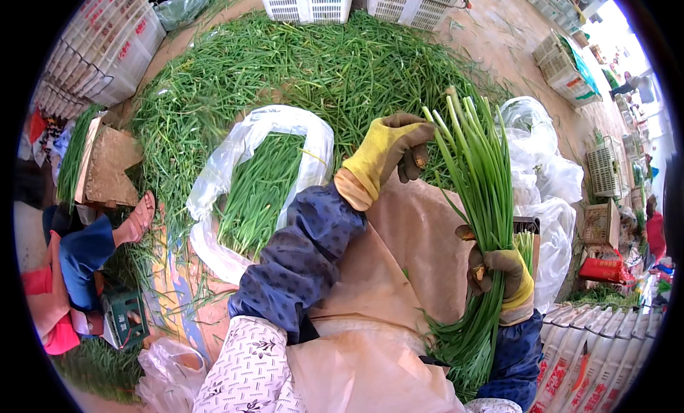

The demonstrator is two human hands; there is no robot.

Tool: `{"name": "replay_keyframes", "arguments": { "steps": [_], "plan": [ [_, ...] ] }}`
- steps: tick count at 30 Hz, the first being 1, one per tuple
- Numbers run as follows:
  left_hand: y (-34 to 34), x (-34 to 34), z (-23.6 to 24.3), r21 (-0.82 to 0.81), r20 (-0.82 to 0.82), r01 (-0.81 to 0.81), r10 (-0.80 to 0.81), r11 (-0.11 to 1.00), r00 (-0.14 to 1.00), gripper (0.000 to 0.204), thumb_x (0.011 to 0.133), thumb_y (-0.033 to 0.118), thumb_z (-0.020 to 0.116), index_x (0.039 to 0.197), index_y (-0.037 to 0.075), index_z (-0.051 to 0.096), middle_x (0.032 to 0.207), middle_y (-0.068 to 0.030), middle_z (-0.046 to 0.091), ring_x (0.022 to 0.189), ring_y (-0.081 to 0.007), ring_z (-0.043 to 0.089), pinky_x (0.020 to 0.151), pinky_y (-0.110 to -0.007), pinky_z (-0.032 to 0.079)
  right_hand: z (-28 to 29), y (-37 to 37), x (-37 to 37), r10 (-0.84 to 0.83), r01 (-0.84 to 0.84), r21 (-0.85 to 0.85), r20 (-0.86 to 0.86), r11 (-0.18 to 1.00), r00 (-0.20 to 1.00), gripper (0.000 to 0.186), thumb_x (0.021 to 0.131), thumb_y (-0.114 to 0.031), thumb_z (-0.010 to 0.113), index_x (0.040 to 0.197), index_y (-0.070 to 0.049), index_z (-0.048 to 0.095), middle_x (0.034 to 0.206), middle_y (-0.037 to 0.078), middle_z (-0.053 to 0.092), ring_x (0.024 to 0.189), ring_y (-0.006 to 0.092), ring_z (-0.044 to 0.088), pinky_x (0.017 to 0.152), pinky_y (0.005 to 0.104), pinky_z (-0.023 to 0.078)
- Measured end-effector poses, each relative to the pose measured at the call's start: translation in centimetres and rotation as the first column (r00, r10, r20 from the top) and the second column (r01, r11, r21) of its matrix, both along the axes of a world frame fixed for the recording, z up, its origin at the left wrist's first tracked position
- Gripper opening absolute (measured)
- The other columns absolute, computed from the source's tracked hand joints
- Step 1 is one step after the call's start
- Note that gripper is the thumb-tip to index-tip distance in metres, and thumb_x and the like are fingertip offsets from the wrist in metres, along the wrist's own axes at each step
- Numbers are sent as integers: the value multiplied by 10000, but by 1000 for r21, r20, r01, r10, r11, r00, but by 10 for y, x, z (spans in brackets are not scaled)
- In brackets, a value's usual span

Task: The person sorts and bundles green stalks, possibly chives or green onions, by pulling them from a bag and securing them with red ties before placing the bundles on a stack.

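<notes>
At far left, a seated person's leg beside a white bag lined with cut greens. Centre: gloved left hand, fingers loosely curled, touching the stalk tips. Right: gloved right hand, fingers clamped around an upright bunch of green stalks, over the apron.

Bright, even daylight, overexposed at the upper right; shadows are soft, focus is sharp, and straight edges bend near the dark fisheye rim.
</notes>
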State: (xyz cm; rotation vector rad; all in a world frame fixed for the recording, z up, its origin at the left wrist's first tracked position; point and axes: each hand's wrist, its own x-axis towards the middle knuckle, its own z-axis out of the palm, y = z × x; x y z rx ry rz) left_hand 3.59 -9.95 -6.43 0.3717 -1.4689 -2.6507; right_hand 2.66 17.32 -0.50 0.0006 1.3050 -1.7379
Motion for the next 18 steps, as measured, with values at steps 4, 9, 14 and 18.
{"name": "replay_keyframes", "arguments": {
  "steps": [4, 9, 14, 18],
  "plan": [
    [4, 5, 9, -88, -62, 1, -7, 996, 998, 334, 882, 236, 593, 1120, 3, 618, 617, -33, 570, 430, -104, 497, 391, -225, 378, -4, 4, -2, 46, -47, 11, 60, 999, 997, 529, 690, -93, 626, 1173, 90, 517, 682, 101, 606, 427, 117, 505, 382, 211, 398],
    [-13, -18, 7, -217, -408, -548, 435, 808, 803, 547, 851, 298, 647, 1308, 61, 464, 912, -110, 638, 810, -222, 637, 657, -321, 505, 1, -6, 1, 47, -38, 202, -39, 979, 998, 507, 689, -96, 644, 1158, 68, 547, 686, 96, 608, 473, 138, 542, 409, 213, 406],
    [-3, -47, 35, -832, -406, -452, -202, -321, 891, 479, 798, 335, 648, 1238, 165, 569, 1064, -92, 617, 1062, -303, 540, 951, -516, 362, 4, 10, -5, 96, -86, 322, -17, 943, 995, 348, 729, -66, 651, 1057, 43, 605, 728, 101, 647, 536, 144, 580, 471, 239, 450],
    [-12, -53, 42, -766, -182, -306, -267, -565, 946, 210, 795, 301, 638, 948, 157, 642, 814, -26, 639, 867, -228, 595, 979, -501, 340, 3, 5, -8, 195, -191, 333, 21, 923, 981, 144, 753, -86, 671, 842, 27, 664, 685, 99, 649, 525, 145, 580, 482, 252, 448]
  ]
}}
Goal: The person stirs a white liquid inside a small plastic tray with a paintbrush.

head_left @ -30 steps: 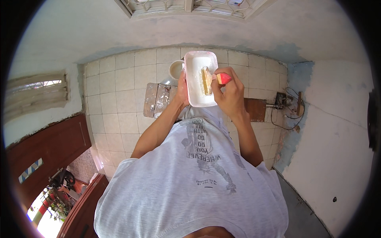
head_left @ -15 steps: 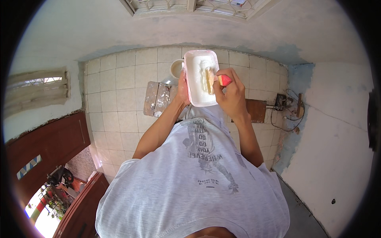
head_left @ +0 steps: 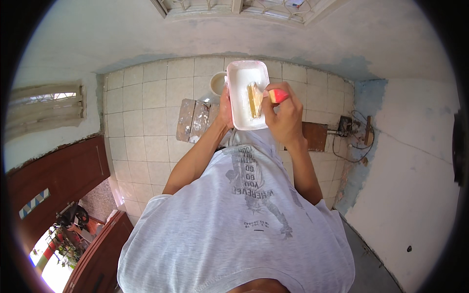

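My left hand [head_left: 225, 108] is closed around the left side of a white rectangular tray [head_left: 236, 120], held up in front of my chest. White paint [head_left: 245, 76] coats the tray's inside. Wrapped around a handle with a red end, my right hand [head_left: 285, 117] holds a paintbrush [head_left: 255, 100] from the right side. Its wide head, with a gold-coloured band and white paint along the edges, is over the tray's inside. Whether the bristles touch the tray's bottom I cannot tell.
A round white bucket [head_left: 217, 84] stands on the tiled floor behind the tray. Left of it is a paint-stained wooden stool [head_left: 193, 121]. To the right lie a brown board [head_left: 315, 136] and a wall box with loose cables [head_left: 346, 126]. A brown door [head_left: 58, 183] stands at the left.
The brush head has turned and shifted slightly left in the tray, so more of its gold band shows. Both hands keep their holds.
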### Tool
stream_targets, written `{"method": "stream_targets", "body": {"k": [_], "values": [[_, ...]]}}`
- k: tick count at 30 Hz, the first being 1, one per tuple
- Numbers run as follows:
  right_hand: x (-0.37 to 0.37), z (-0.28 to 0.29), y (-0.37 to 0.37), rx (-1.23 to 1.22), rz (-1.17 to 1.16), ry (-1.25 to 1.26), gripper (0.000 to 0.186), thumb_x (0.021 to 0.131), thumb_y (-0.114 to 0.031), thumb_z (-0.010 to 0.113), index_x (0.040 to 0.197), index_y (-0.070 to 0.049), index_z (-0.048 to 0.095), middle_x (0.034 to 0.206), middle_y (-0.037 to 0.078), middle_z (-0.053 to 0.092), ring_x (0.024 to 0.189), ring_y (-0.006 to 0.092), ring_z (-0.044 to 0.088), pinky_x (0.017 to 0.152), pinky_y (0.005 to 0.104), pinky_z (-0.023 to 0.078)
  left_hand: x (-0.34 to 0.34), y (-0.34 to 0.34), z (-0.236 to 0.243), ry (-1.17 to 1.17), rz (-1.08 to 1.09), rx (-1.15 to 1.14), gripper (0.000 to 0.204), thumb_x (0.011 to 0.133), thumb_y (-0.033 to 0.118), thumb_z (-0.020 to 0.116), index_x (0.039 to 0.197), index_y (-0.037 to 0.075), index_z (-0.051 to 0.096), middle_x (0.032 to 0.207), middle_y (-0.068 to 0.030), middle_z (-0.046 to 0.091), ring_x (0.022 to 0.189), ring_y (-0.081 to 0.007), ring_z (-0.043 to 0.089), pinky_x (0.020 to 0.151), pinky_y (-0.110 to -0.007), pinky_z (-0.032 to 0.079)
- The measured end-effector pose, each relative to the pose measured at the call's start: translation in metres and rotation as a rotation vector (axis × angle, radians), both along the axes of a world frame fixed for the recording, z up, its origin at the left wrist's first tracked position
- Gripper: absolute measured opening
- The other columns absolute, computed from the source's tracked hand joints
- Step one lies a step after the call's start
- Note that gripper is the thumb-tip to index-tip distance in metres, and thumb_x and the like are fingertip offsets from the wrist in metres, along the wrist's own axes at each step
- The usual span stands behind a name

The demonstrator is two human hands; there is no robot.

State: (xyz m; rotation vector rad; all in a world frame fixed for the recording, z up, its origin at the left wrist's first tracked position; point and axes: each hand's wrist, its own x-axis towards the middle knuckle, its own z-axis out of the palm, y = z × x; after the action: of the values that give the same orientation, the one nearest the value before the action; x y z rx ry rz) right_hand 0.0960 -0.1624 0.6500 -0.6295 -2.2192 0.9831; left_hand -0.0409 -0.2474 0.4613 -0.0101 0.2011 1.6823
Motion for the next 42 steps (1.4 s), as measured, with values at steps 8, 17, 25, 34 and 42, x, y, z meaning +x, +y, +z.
{"method": "stream_targets", "body": {"k": [8,17,25,34,42], "values": [[-0.010,0.013,0.025,0.147,-0.046,0.054,0.009,0.092,0.003,0.067,0.099,0.000,0.062,0.093,0.015,0.064,0.067,0.0319,0.066,0.063,0.0422,0.054,0.005,0.002,0.018,0.085,-0.001,-0.133,0.075,0.112,0.061,0.028,0.157,0.004,0.046,0.149,-0.0168,0.061,0.132,-0.0313,0.065,0.113,-0.050,0.054],[-0.012,-0.015,-0.009,0.000,0.052,-0.026,0.008,0.094,0.002,0.067,0.100,0.002,0.062,0.091,0.014,0.064,0.064,0.0231,0.067,0.059,0.0351,0.053,0.006,-0.001,0.000,-0.001,-0.019,-0.062,0.075,0.110,0.064,0.028,0.154,0.007,0.049,0.146,-0.0158,0.063,0.131,-0.0303,0.065,0.114,-0.049,0.053],[0.009,0.029,0.005,0.069,-0.100,0.073,0.009,0.093,0.001,0.069,0.100,0.000,0.064,0.092,0.014,0.067,0.078,0.0295,0.070,0.070,0.0400,0.056,0.003,-0.003,0.019,0.068,-0.008,-0.104,0.078,0.110,0.064,0.029,0.163,0.008,0.038,0.158,-0.0162,0.053,0.139,-0.0323,0.059,0.118,-0.051,0.050],[0.001,0.001,-0.014,-0.068,0.044,-0.072,0.009,0.093,0.001,0.069,0.100,0.001,0.064,0.096,0.014,0.066,0.068,0.0272,0.067,0.065,0.0386,0.056,0.005,-0.004,0.015,0.043,-0.010,-0.097,0.075,0.110,0.063,0.028,0.159,0.008,0.044,0.151,-0.0161,0.059,0.134,-0.0307,0.063,0.115,-0.051,0.052],[0.002,0.008,-0.015,-0.058,0.015,-0.054,0.004,0.098,0.000,0.067,0.100,0.002,0.064,0.093,0.013,0.066,0.073,0.0254,0.067,0.066,0.0360,0.053,0.003,-0.007,-0.003,0.035,-0.005,-0.107,0.075,0.110,0.063,0.031,0.157,0.006,0.046,0.150,-0.0161,0.060,0.133,-0.0307,0.064,0.114,-0.049,0.053]]}}
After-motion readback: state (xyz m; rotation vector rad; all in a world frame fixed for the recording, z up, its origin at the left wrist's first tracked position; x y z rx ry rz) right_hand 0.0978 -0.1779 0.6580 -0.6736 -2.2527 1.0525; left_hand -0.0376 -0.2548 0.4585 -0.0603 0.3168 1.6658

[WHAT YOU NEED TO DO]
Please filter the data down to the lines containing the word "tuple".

[ANSWER TO THIS TASK]
- steps: tick count at 30 Hz, the first being 1, one per tuple
- k: tick count at 30 Hz, the first being 1, one per tuple

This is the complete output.